Below is some data. Retype exactly the lines starting at the one with "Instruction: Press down" and ending at the one with "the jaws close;".
(Extracted material begins)
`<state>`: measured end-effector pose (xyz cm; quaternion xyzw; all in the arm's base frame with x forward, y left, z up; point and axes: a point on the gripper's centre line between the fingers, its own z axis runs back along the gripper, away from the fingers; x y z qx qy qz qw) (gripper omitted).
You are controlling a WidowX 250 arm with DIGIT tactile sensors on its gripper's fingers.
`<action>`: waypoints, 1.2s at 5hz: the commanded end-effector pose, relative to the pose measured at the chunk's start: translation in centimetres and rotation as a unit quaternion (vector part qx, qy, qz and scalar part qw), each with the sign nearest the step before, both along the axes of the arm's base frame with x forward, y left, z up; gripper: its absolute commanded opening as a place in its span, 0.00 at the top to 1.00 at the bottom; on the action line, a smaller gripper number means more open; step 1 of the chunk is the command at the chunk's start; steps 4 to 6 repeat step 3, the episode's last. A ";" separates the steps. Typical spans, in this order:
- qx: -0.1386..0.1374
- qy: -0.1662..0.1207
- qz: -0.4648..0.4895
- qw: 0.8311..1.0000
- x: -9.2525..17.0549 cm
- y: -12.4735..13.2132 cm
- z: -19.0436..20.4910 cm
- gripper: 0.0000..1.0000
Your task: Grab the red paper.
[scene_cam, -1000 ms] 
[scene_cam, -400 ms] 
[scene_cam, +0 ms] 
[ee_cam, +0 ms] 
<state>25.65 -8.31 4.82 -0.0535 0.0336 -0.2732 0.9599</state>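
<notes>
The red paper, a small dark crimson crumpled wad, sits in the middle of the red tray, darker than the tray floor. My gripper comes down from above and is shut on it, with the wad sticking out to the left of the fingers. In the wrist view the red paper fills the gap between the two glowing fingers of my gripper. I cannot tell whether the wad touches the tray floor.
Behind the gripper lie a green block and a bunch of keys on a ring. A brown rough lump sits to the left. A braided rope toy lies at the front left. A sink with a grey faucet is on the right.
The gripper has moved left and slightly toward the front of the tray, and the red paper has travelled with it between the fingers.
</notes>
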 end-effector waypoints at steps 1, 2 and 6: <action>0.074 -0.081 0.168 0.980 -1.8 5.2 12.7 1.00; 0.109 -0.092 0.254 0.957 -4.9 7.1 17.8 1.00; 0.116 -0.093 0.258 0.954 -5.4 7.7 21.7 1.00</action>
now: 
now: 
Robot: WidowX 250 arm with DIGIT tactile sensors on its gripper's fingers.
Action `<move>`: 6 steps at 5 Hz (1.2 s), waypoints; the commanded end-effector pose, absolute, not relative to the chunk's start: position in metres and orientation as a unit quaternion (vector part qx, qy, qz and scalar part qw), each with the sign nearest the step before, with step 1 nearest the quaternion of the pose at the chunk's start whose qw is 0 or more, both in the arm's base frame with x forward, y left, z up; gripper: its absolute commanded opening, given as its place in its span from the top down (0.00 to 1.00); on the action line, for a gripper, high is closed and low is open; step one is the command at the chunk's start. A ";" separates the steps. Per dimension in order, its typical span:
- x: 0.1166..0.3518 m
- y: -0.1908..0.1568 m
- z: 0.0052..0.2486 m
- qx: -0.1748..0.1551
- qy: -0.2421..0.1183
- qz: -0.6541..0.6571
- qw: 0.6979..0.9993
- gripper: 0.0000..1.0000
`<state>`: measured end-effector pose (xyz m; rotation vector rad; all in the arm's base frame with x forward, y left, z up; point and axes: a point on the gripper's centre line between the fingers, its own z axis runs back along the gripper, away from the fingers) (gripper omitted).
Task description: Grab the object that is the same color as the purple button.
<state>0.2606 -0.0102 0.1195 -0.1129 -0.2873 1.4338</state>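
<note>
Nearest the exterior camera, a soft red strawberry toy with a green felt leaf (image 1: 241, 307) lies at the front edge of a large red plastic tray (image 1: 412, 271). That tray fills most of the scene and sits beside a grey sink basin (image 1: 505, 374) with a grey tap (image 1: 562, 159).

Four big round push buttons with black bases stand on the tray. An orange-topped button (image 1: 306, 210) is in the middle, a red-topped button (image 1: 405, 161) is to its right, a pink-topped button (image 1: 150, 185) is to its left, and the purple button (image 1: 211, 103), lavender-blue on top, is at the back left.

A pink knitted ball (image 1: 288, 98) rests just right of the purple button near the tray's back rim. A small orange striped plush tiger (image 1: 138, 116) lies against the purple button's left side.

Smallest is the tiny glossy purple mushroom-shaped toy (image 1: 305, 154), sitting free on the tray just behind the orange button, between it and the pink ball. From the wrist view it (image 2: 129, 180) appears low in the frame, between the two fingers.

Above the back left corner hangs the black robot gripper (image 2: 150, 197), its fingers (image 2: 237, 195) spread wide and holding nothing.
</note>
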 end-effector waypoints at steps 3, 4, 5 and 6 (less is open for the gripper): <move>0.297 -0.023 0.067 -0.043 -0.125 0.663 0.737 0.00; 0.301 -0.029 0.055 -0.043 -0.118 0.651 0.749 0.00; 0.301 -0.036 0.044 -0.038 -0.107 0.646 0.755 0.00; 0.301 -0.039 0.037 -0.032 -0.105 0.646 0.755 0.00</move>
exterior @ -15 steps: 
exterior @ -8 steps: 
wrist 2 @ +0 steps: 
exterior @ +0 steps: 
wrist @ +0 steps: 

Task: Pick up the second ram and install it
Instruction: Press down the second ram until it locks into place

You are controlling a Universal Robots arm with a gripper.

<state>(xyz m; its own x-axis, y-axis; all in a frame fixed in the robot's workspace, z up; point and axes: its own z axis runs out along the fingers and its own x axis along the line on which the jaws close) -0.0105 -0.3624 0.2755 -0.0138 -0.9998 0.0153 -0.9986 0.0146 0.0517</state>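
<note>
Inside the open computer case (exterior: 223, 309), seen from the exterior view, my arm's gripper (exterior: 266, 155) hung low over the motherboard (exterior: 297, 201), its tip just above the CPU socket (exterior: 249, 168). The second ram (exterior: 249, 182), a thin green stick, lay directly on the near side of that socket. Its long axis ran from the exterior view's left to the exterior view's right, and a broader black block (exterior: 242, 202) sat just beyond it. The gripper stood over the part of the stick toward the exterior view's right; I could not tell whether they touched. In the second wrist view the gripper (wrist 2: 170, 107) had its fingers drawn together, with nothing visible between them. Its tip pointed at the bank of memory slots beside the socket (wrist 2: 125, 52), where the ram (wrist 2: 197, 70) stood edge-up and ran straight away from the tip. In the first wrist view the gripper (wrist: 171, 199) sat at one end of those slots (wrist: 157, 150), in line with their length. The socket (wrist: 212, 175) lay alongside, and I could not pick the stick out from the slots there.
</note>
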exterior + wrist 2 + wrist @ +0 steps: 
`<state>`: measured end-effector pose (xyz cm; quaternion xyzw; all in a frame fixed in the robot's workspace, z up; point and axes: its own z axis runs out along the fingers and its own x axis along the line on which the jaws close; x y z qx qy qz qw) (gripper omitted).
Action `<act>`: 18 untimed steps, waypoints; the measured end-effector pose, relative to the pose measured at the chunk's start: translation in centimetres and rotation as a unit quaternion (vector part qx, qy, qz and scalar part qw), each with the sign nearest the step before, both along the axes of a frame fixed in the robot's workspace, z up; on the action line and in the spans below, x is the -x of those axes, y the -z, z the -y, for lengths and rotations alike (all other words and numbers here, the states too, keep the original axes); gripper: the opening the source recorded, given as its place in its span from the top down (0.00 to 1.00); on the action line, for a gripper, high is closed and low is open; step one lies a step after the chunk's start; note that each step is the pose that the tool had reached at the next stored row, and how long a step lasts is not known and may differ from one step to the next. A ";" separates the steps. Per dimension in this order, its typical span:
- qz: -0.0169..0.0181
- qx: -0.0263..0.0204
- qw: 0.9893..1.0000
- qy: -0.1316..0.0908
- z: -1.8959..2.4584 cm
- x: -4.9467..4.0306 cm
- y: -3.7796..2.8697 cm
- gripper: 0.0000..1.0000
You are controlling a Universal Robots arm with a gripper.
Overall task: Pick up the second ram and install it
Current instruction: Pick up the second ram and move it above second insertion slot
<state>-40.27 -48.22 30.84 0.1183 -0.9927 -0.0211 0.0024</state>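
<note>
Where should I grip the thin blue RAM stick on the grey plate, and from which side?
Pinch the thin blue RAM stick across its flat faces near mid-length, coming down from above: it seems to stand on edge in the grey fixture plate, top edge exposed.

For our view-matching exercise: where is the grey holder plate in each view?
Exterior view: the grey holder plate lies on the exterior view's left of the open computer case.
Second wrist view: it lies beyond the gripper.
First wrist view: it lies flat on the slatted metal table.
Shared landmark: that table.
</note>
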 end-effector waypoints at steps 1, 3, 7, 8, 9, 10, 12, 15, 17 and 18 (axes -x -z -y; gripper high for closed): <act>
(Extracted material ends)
_Output of the task_
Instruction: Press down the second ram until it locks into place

You are controlling a Universal Robots arm with a gripper.

<state>(xyz m; its own x-axis, y-axis; all in a frame fixed in the robot's workspace, z up; point and axes: its own z axis runs out along the fingers and its own x axis along the line on which the jaws close) -0.0105 -0.3624 0.2755 -0.0138 -0.9998 0.0153 -0.9986 0.0146 0.0517</state>
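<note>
Inside the open computer case (exterior: 223, 309), seen from the exterior view, my arm's gripper (exterior: 266, 155) hung low over the motherboard (exterior: 297, 201), its tip just above the CPU socket (exterior: 249, 168). The second ram (exterior: 249, 182), a thin green stick, lay directly on the near side of that socket. Its long axis ran from the exterior view's left to the exterior view's right, and a broader black block (exterior: 242, 202) sat just beyond it. The gripper stood over the part of the stick toward the exterior view's right; I could not tell whether they touched. In the second wrist view the gripper (wrist 2: 170, 107) had its fingers drawn together, with nothing visible between them. Its tip pointed at the bank of memory slots beside the socket (wrist 2: 125, 52), where the ram (wrist 2: 197, 70) stood edge-up and ran straight away from the tip. In the first wrist view the gripper (wrist: 171, 199) sat at one end of those slots (wrist: 157, 150), in line with their length. The socket (wrist: 212, 175) lay alongside, and I could not pick the stick out from the slots there.
</note>
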exterior + wrist 2 + wrist @ +0 steps: 
`<state>`: measured end-effector pose (xyz cm; quaternion xyzw; all in a frame fixed in the robot's workspace, z up; point and axes: its own z axis runs out along the fingers and its own x axis along the line on which the jaws close; x y z qx qy qz qw) (gripper omitted).

Nothing else is needed for this exercise.